» Task:
Please print every record below exactly as it reads.

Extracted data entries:
____

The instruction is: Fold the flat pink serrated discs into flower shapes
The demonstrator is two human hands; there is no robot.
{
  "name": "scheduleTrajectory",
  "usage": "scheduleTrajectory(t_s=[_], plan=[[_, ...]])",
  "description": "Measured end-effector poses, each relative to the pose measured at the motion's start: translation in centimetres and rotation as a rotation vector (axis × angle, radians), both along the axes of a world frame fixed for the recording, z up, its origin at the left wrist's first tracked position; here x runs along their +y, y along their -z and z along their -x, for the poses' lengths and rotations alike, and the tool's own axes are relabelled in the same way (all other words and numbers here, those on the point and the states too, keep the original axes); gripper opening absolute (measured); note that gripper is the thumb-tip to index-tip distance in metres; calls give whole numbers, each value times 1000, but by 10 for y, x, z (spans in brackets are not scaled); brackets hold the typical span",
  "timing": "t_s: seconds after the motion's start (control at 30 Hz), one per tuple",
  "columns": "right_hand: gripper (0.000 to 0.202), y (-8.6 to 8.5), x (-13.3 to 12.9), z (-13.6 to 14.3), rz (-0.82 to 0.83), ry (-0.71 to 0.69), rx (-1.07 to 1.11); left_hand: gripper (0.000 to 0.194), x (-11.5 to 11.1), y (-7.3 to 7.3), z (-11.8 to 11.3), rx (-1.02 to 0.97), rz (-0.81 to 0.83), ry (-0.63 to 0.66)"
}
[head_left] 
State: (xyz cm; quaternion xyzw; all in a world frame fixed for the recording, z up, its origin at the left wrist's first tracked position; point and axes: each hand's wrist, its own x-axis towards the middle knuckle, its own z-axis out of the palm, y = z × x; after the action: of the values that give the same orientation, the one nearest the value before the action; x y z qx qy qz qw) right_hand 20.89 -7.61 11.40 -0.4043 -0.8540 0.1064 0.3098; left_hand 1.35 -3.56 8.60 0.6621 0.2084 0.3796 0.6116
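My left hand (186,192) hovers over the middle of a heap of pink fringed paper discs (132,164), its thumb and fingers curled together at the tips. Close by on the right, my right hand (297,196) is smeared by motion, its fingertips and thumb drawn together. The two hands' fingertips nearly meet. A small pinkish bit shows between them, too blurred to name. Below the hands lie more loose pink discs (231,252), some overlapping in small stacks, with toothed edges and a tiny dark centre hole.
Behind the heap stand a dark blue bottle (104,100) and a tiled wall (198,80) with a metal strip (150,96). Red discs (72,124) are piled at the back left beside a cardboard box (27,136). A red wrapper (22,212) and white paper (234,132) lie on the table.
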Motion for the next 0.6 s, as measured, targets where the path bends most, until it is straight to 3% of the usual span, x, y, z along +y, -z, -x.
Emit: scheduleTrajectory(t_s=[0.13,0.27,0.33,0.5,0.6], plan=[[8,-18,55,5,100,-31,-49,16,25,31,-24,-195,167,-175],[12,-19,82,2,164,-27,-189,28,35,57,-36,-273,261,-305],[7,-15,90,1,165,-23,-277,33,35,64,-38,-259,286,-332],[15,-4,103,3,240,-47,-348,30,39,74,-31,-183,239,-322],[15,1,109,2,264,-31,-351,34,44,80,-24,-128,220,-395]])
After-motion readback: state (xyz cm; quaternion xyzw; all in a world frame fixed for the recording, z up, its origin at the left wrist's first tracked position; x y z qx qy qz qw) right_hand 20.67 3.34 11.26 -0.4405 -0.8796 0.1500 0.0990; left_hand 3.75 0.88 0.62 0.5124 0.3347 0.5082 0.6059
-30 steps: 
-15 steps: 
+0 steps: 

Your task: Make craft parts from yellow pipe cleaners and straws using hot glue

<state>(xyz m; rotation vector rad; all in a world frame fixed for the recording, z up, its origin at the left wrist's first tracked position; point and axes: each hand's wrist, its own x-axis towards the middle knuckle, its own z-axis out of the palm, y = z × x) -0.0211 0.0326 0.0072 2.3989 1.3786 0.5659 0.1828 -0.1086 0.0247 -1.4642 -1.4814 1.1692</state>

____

» Expected output:
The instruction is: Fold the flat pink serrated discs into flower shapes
The demonstrator is two human hands; there is no robot.
{
  "name": "scheduleTrajectory",
  "usage": "scheduleTrajectory(t_s=[_], plan=[[_, ...]])",
  "description": "Measured end-effector poses, each relative to the pose measured at the motion's start: translation in centimetres and rotation as a rotation vector (axis × angle, radians), both along the axes of a world frame fixed for the recording, z up, its origin at the left wrist's first tracked position; here x runs along their +y, y along their -z and z along their -x, for the poses' lengths and rotations alike, and the tool's own axes are relabelled in the same way (all other words and numbers here, those on the point and the states too, keep the original axes); gripper opening absolute (measured); note that gripper is the thumb-tip to index-tip distance in metres; calls give whole numbers, each value times 1000, but by 10 for y, x, z (spans in brackets are not scaled); brackets hold the typical span",
  "timing": "t_s: seconds after the motion's start (control at 30 Hz), one per tuple",
  "columns": "right_hand: gripper (0.000 to 0.202), y (-8.6 to 8.5), x (-13.3 to 12.9), z (-13.6 to 14.3), rz (-0.82 to 0.83), ry (-0.71 to 0.69), rx (-1.07 to 1.11); left_hand: gripper (0.000 to 0.194), x (-11.5 to 11.1), y (-7.3 to 7.3), z (-11.8 to 11.3), rx (-1.02 to 0.97), rz (-0.81 to 0.83), ry (-0.63 to 0.66)"
}
[head_left] 
State: (xyz cm; quaternion xyzw; all in a world frame fixed for the recording, z up, its origin at the left wrist's first tracked position; point and axes: each hand's wrist, its own x-axis towards the middle knuckle, its own z-axis out of the palm, y = z × x; after the action: of the values that give the same orientation, the one nearest the value before the action; x y z qx qy qz qw) right_hand 20.89 -7.61 11.40 -0.4043 -0.8540 0.1064 0.3098; left_hand 1.35 -3.56 8.60 0.6621 0.2084 0.3796 0.6116
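My left hand (186,192) hovers over the middle of a heap of pink fringed paper discs (132,164), its thumb and fingers curled together at the tips. Close by on the right, my right hand (297,196) is smeared by motion, its fingertips and thumb drawn together. The two hands' fingertips nearly meet. A small pinkish bit shows between them, too blurred to name. Below the hands lie more loose pink discs (231,252), some overlapping in small stacks, with toothed edges and a tiny dark centre hole.
Behind the heap stand a dark blue bottle (104,100) and a tiled wall (198,80) with a metal strip (150,96). Red discs (72,124) are piled at the back left beside a cardboard box (27,136). A red wrapper (22,212) and white paper (234,132) lie on the table.
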Motion for the next 0.6 s, as measured, targets where the path bends most, until it is straight to 3% of the usual span, x, y, z along +y, -z, -x.
Emit: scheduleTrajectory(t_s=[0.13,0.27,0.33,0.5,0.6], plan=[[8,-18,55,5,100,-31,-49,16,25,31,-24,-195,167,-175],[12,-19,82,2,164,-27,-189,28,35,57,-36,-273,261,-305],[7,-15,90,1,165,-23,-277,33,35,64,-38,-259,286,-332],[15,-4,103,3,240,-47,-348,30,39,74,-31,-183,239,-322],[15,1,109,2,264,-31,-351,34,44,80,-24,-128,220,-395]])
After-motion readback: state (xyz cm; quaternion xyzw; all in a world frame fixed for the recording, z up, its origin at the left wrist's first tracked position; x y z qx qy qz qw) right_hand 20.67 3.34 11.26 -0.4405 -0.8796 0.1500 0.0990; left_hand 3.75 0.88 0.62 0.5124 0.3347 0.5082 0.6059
-30 steps: 
-15 steps: 
+0 steps: 

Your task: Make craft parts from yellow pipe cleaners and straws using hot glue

<state>(xyz m; rotation vector rad; all in a world frame fixed for the recording, z up, its origin at the left wrist's first tracked position; point and axes: each hand's wrist, its own x-axis towards the middle knuckle, its own z-axis out of the palm, y = z × x) -0.0211 0.0326 0.0072 2.3989 1.3786 0.5659 0.1828 -0.1086 0.0247 -1.4642 -1.4814 1.1692</state>

No further output is needed.